The elements of water are added across the double bond (―CH=CH―) of fumarate in a reaction catalyzed by fumarase [45]; this type of reaction also occurred in step [39] of the cycle. The product of reaction [45] is malate.
Malate can be oxidized to oxaloacetate by removal of two hydrogen atoms, which are accepted by NAD+. This type of reaction, catalyzed by malate dehydrogenase in reaction [46], also occurred in step [40] of the cycle. The formation of oxaloacetate completes the TCA cycle, which can now begin again with the formation of citrate [38].

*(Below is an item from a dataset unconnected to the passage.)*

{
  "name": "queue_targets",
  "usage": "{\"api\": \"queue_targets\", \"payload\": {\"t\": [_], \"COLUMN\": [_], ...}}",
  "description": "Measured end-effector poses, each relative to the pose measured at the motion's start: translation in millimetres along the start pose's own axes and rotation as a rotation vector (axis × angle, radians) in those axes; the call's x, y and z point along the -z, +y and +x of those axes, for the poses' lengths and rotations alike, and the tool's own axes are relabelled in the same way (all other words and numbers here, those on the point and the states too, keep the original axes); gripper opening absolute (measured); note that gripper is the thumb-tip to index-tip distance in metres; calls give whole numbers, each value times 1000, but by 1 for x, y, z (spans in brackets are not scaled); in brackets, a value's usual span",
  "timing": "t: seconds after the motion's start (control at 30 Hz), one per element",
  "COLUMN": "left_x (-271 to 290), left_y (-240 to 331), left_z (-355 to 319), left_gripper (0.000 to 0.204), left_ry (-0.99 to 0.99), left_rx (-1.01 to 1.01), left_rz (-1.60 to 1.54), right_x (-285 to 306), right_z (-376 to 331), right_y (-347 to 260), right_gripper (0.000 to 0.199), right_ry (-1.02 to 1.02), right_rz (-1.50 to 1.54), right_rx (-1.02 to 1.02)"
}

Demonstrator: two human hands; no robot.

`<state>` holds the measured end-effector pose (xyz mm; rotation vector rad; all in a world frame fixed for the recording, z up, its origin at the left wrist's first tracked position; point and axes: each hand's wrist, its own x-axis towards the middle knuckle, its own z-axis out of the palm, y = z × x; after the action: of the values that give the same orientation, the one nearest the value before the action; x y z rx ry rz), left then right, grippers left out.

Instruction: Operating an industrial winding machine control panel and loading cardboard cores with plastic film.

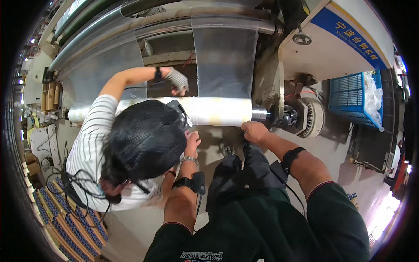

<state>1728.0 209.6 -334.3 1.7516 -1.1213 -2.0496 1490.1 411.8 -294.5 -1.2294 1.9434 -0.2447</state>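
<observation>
Right hand: your right hand (256, 132) is at the lower edge of the roll's right end, fingers bent and turned inward; their undersides are hidden, so whether they close on anything cannot be told.
Left hand: your left hand (192, 142) is just below the roll, fingers curled near the co-worker's cap (146, 139); its palm is out of sight, and its grip cannot be told.
Film roll: the pale film roll (222, 112) lies crosswise just beyond both your hands, its right end above your right fingertips; the cap and a dark flat device (180, 110) cover part of its middle.
Roll end: a bare metal shaft (260, 114) emerges beyond the film's right edge, near your right hand, and runs toward a dark coupling (290, 117).
Co-worker: the person in the striped shirt (89, 144) leans in at your left; their gloved hand (177, 80) is above the roll, beside the gap between two clear film webs.
Film webs: the right web (224, 56) meets the roll between straight side edges; the left web (109, 65) is partly covered by the co-worker's arm.
Floor: grey floor (325, 153) shows between your right forearm and the blue crate (347, 94).
</observation>
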Motion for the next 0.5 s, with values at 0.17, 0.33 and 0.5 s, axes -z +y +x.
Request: {"api": "queue_targets", "payload": {"t": [0.17,0.33,0.5], "left_x": [32,69,86], "left_y": [-20,-30,28], "left_z": [27,15,-12], "left_gripper": [71,69,37], "left_ry": [208,273,260], "left_rx": [76,-25,-542], "left_rz": [-229,-591,-58], "right_x": [-5,-5,-4], "right_z": [32,37,37], "right_y": [-6,-6,8], "right_gripper": [36,35,35], "right_ry": [-53,-41,-59], "right_rz": [15,105,148], "right_rx": [18,6,2]}}
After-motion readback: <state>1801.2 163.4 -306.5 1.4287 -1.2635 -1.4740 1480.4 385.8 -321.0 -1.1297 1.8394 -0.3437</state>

ATP yield of aerobic oxidation
The loss of the two molecules of carbon dioxide in steps [41] and [42] does not yield biologically useful energy. The substrate-linked formation of ATP accompanies step [43], in which one molecule of ATP is formed during each turn of the cycle. The hydrogen ions and electrons that result from steps [40], [42], [44], and [46] are passed down the chain of respiratory carriers to oxygen, with the concomitant formation of three molecules of ATP per 2H as NADH + H+. Similarly, the oxidation of the reduced FAD formed in [44] results in the formation of two ATP. Each turn of the cycle thus leads to the production of a total of 12 ATP. It will be recalled that the anaerobic fragmentation of glucose to two molecules of pyruvate yielded two ATP; the aerobic oxidation via the TCA cycle of two molecules of pyruvate thus makes available to the cell at least 15 times more ATP per molecule of glucose catabolized than is produced anaerobically. If, in addition, the 2 × [NADH + H+] generated per glucose in the second stage of glucose catabolism (see above The formation of ATP, reaction [6]) are passed on to oxygen, a further six ATP are generated. The advantage to living organisms is to be able to respire rather than merely to ferment.